Instructions on do files:
. Please include the do file in your submission. Projects submitted without a do file will incur the default penalty of a late submission.
. The do file should be written in such away that anyone with access to the raw data files can replicate the analysis.
. You are welcome to complete this project using other statistical software. The same rules apply: Please submit an executable script. and include relevant output in the manuscript.
Part A
Note: This part is worth 12% of the final grade. It is recommended that you allocate around three to four pages to this part.
Testing for unit root is crucial in financial econometrics, for many financial series contain unit roots that can affect statistical inference. In class, we examined the Dickey-Fuller framework. The framework has been extended in various ways since its introduction. Examples include
. allowing for structural breaks;
. different approaches to detrending the data;
. testing with stationarity as the null hypothesis.
Write a short essay (around 3–4 pages) on an extension(s) of the Dickey-Fuller framework. The essay can take one of the following broad and not necessarily mutually exclusive forms:
. An empirical analysis of a specific extension(s);
. A theoretical analysis of a specific extension(s);
. A literature review of the extensions proposed to date;
. A proposal of an extension(s) that fills a gap in the literature.
Some general guidelines:
. Section 5.4 in the textbook provides a good starting point.
. Use appropriately defined mathematical notations when applicable.
. Explain how the extension(s) complements the Dickey-Fuller framework.
. Discuss the limitations of the extension(s).
. Explore existing (or potential) applications of the extension(s).
Part B
Note: This part is worth 23% of the final grade with each question weighted equally. It is recommended that you allocate around one to two pages to each question.
Set-up: For this part, you are invited to choose an exchange rate series for a pair of currencies. Examples include GBP/EUR (British pound to Euro) or USD/JPY (US dollar to Japanese yen).

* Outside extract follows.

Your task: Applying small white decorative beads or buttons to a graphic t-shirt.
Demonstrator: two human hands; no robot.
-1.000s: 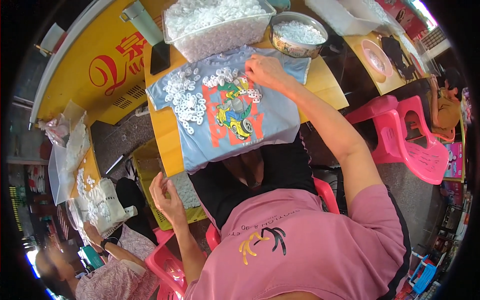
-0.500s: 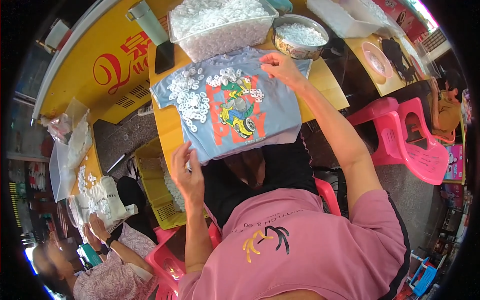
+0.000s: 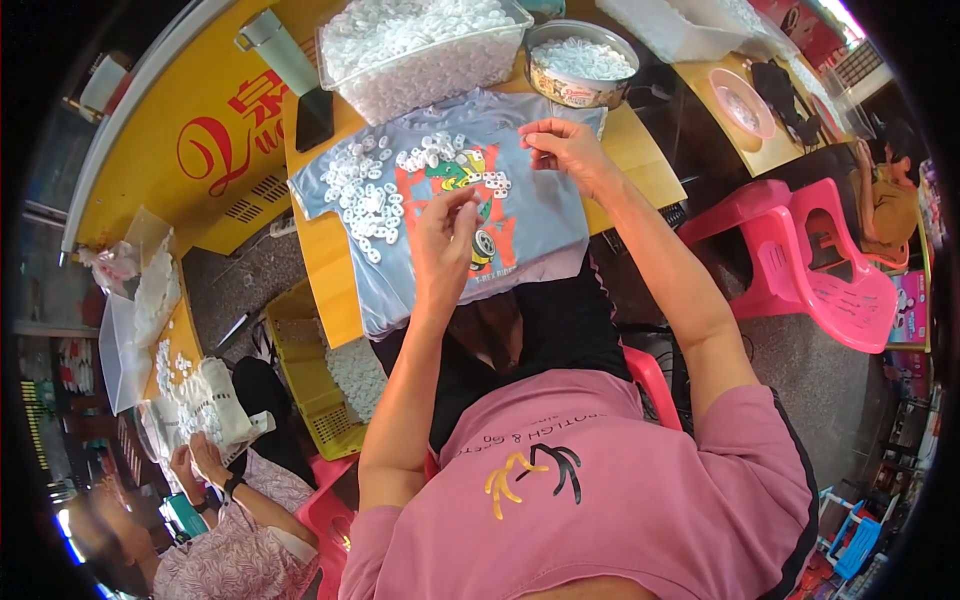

Sample period: You can decide which sample period to use, but the sample period should include an event (such as the COVID-19 pandemic) for later analysis. A good rule would be to use 5 years of daily exchange rate data.
Time series: You will be working with two time series, the exchange rate series and the return series. You can treat closing prices as the exchange rate series. Then, construct the return series using either the simple return formula or the log return formula.
B1. Provide appropriate descriptive statistics of the exchange rate series you have cho- sen to study. Does your series exhibit characteristics that conform. to the stylised facts of financial returns data?
B2. Use an appropriate model to produce ex ante forecasts for exchange rate 5 days ahead. Why have you chosen this model?